AUSTRALIAN flags worn as capes, temporarily tattooed on arms and cheeks, and others held high above the crowds marked the entrance of the green-and-gold pilgrims into Panama City for World Youth Day 2019.
An estimated 1000 Australian Catholics journeyed in faith to Panama for the five day event held from January 22 to 27.
They joined hundreds of thousands of Catholics from around the world, led by Pope Francis, and the cardinals, bishops and religious men and women of the Church.
For 16-year-old Panamanian-Australian Catholic Charlie Martin, WYD presented the opportunity to come in contact with a physical reality of a Catholic Church that was alive in the Americas centuries before his native country became an independent nation in 1901.
He said it was a chance to come in contact with a story told by the many historic buildings where Catholics in the region worshipped and where they had built lives of faith.
But he said he also experienced different expressions of that faith than he was used to.
“It’s been an amazing (greeting), you feel like a celebrity,” he said, explaining the warm welcomes expressed by Panamanians when they see the pilgrims walking about.
“We walk into shopping centres and people are clapping for us.”
Locals wave at buses carrying pilgrims and local businesses have placed posters on storefronts welcoming them and Pope Francis to Panama.
“Que viva la virgin,” some of the Mexican pilgrims began shouting, cheering on the Virgin Mary.
“Que viva el papa,” they shouted, cheering on the Pope.
Their joy drew smiles from seminarian Hien Vu from Xuan Loc, Vietnam.
“I want to experience this enthusiasm,” he said.
“And see the hope of the Catholic Church.”
One Mexican pilgrim, Jorge Soto, wore a wrestling mask of Lucha Libre fighters from Mexico, a proud symbol of his native country.
He said he was proud to represent his people at WYD and it was a time when “you feel good about everything”.
“It’s up to us to come up with solutions and help others not slip away from their lives of faith,” he said.

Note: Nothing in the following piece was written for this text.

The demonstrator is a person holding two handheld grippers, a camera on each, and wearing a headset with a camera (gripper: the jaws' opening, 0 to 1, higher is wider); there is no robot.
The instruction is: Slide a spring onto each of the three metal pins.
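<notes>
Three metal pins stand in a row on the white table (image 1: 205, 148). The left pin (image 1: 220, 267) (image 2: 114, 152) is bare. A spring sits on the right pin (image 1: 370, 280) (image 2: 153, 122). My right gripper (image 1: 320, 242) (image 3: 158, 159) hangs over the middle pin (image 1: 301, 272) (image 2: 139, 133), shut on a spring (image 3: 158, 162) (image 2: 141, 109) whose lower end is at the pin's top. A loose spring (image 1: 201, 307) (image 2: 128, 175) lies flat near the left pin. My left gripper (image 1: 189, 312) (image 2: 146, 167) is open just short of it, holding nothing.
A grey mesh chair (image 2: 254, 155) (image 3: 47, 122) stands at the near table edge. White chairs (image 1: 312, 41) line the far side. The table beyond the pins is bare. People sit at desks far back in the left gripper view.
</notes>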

Part of what WYD provided, he said, was a kinship and strength in spiritual beliefs, even if people came from different parts of the world.
For many pilgrims, Panama wasn’t their rst stop on pilgrimage.
Some pilgrims went to holy sites in Mexico and the United States.
One group of Sydney pilgrims stopped in Washington DC for the March for Life, an event that drew hundreds of thousands of pro-life marchers.
Raised above the heads of 18,000 Catholics at the Mass for Life in the Archdiocese of Washington was the familiar sight of the in inflatable green-and-gold boxing kangaroo.
Beneath was a young Sydney woman with an Australian flag on her cheek.
Monica Pazniewski, a 23-year-old student, was with a group of about 120 young adults from Sydney archdiocese who stopped in Washington to join the March for Life before continuing on to World Youth Day 2019 in Panama.
Ms Pazniewski said she had come to the Youth Rally and Mass for Life preceding the march “because I believe every human life has dignity and value, and I want to stand up for everyone”.
Sydney Archbishop Anthony Fisher led the 120 Sydney Catholics.
“For us to see so many people standing up for life is inspiring,” Archbishop Fisher said.
“Who knows, maybe someday we might do the same in Australia.”